Nell’agosto del 2015, durante le vacanze estive – un periodo, si sa, in cui è data poca attenzione all’attualità specialmente se cronaca di guerra – giornali e telegiornali, improvvisamente, cominciarono a rilanciare a gran cassa immagini satellitari del sito archeologico romano di Palmira, antica e fascinosa città carovaniera del deserto, che evidenziavano distruzioni ingenti e impressionanti, specie per un luogo riconosciuto come Patrimonio dell’Umanità Unesco quindi, in teoria, sottoposto a vincoli e a tutele particolari.
La notizia ebbe innanzitutto l’effetto di aprire gli occhi su un conflitto, quello siriano, evidentemente ben più complesso e drammatico di quanto lettori e spettatori avessero allora coscienza.
Inoltre portò alla luce, ancora una volta, il problema della fragilità sofferta dai beni artistici, archeologici e storici in contesti di controversia internazionale.
È una costante della storia, che il patrimonio culturale sia uno dei primi obbiettivi in caso di guerra. Nel contesto di un conflitto armato, purtroppo, foss’anche alle porte dell’Europa, non c’è legislazione o convenzione internazionale che tenga.
Al di là delle diverse letture psicologiche, si può ipotizzare che sussista alla base dell’agire dell’aguzzino un piacere subdolo provato vedendo la propria vittima privata delle testimonianze tangibili della sua storia e della sua identità. Damnatio Memoriae. Più sinteticamente, potremmo quindi dire che tutto si riduce alla più viscerale delle paure dell’uomo: la perdita degli affetti sul breve termine, la perdita della memoria sul lungo.
Parlando con un amico, tempo fa, era venuta fuori la seguente, paradossale, domanda: se per salvare una vita umana, poniamo la meno meritevole sulla terra, dovessimo sacrificare un bene unico e irripetibile come la Cappella Sistina, cosa sarebbe giusto fare? Conservazione del singolo o del collettivo?
Non si scandalizzi nessuno, si tratta di una boutade tra amici, un ragionar per estremi che spesso rende possibile la libera riflessione, anche se, naturalmente, la risposta è scontata dall’inizio.
Questo paradosso, allora, serve piuttosto a riflettere sul perché certi oggetti – siano beni immobili (i monumenti), mobili o immateriali, secondo le classificazioni più moderne – assumano per la comunità, un valore così meritevole di essere difeso e preservato.
Senza scomodare la definizione canonica di Patrimonio culturale data dal Codice, caratterizzata da una certa rigidità tipica del “giuridichese”, possiamo formulare una definizione più pratica e immediata: è Patrimonio culturale quanto riconducibile alla sfera emotiva collettiva di una comunità di appartenenza. Secondo il ragionamento fatto sopra, sembrerebbe di sì.

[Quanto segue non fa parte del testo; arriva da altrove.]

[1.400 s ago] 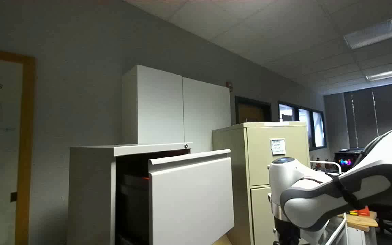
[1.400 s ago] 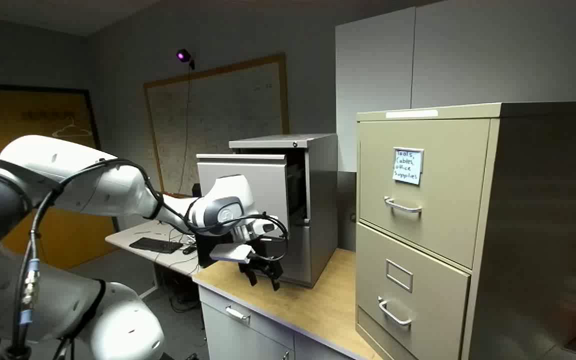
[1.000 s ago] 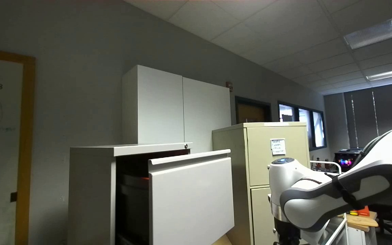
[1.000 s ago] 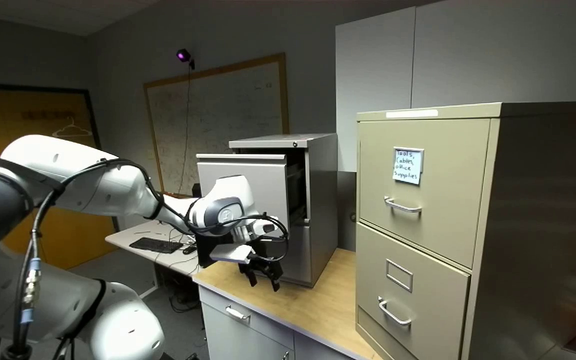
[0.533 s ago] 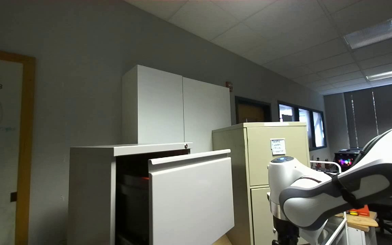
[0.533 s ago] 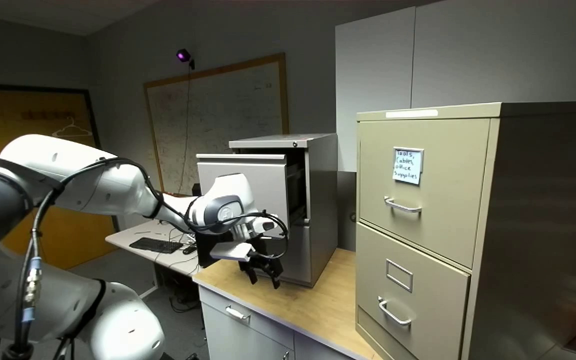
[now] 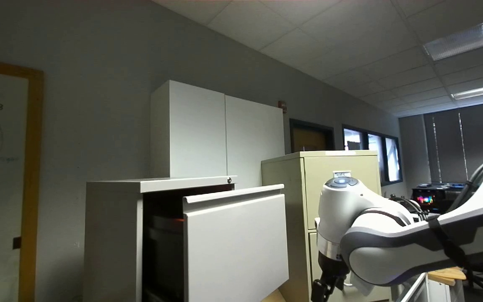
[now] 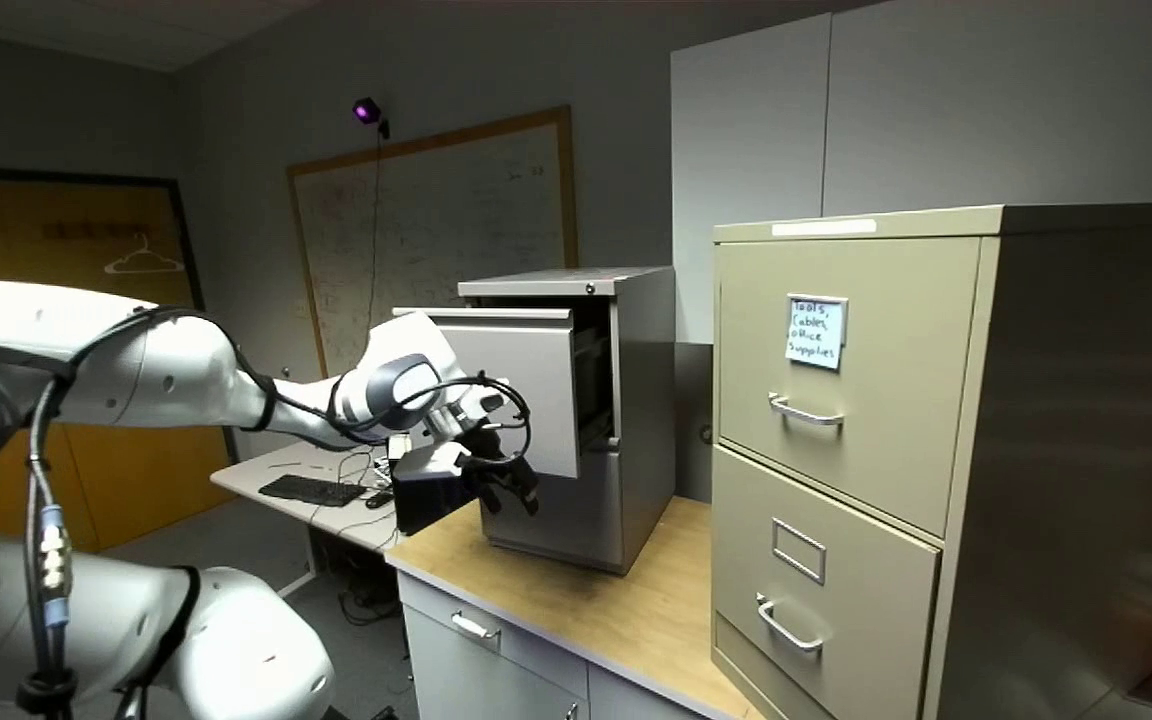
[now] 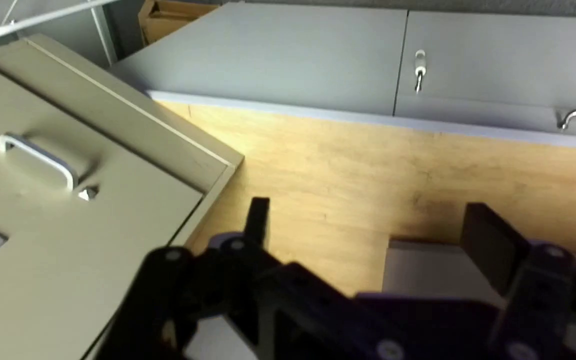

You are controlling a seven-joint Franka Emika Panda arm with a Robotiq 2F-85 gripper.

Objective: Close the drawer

La Convenzione di Faro, sul cui solco si muovono le riflessioni di questa rubrica, parla non a caso di “comunità patrimoniali”, di “diritto al Patrimonio culturale” e, al punto d dell’articolo 1, evidenzia il ruolo del Patrimonio culturale nella costruzione di una società pacifica e democratica.
Se la guerra prevede la distruzione del Patrimonio culturae, la pace necessita di fondarsi, invece, sopra di esso.